Project 52 for 2010 – Description

by Jim Jeffers


Project 52 for 2010: an intermedia Performance / Video artwork is existent on the web ( in the form of 52 video / performance works, one realized each week of 2010.  The work is by nature diaristic and intimate, yet grapples with travel, dislocation, and global events.
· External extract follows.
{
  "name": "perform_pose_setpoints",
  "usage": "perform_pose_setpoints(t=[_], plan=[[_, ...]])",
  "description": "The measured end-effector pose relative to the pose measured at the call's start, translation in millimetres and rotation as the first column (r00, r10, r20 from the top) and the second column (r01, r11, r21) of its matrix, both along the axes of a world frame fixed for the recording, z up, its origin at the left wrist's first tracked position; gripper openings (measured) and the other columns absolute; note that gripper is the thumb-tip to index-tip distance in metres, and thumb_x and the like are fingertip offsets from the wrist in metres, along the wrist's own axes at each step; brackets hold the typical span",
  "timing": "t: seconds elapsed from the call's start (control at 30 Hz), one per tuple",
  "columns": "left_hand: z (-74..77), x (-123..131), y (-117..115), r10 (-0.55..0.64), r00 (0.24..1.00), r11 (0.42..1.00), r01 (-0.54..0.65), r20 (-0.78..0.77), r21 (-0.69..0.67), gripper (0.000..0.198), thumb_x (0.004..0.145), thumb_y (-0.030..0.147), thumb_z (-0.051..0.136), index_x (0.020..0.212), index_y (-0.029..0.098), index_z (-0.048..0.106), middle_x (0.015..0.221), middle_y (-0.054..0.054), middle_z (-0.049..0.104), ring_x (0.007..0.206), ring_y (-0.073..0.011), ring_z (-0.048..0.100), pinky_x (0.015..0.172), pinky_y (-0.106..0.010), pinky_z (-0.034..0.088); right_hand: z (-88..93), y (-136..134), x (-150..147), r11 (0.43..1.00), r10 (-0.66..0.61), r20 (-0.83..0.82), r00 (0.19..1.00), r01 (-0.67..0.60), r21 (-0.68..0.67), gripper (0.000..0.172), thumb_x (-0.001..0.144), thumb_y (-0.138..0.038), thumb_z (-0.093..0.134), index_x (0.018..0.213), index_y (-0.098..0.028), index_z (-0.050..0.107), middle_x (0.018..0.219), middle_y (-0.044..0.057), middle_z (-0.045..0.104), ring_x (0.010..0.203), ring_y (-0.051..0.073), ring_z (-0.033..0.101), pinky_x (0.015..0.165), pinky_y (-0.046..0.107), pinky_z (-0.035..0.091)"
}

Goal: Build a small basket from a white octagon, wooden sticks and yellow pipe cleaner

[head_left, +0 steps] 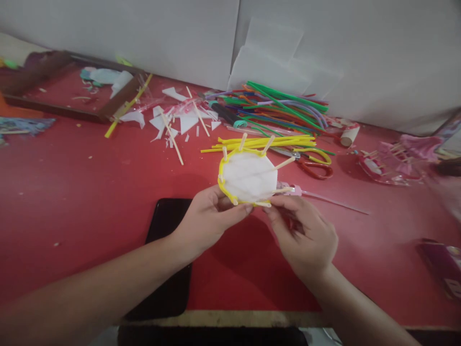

All of the pieces mark time, reflecting thoughts and feelings of the moment.  Some pieces stand as conflations of emotional connection to place with dutiful art production, others are whimsical flights into formal tropes momentarily unconscious or fully cognizant; all have back-stories.

52: culminates two years of wearing the same “uniform,” grey work shirt and blue trousers every time I set foot on the campus of the University of Massachusetts Lowell.  During that time only one person ever said anything to me about it.  The deeper meaning is even more a (unconscious) metaphor for the two campuses of UMass Lowell, North (science & engineering) and South (humanities, arts & social sciences), and my blue and grey uniform, yet my body presented the “North” (top) in grey and the “South” (bottom) in blue reversing the color forms of the American Civil War… My thought is the poles are somehow reversed in Lowell (see: my portfolio archives for 2-D discrete works titled “Pole Change” from ’05 / ’06 when I started living in Lowell).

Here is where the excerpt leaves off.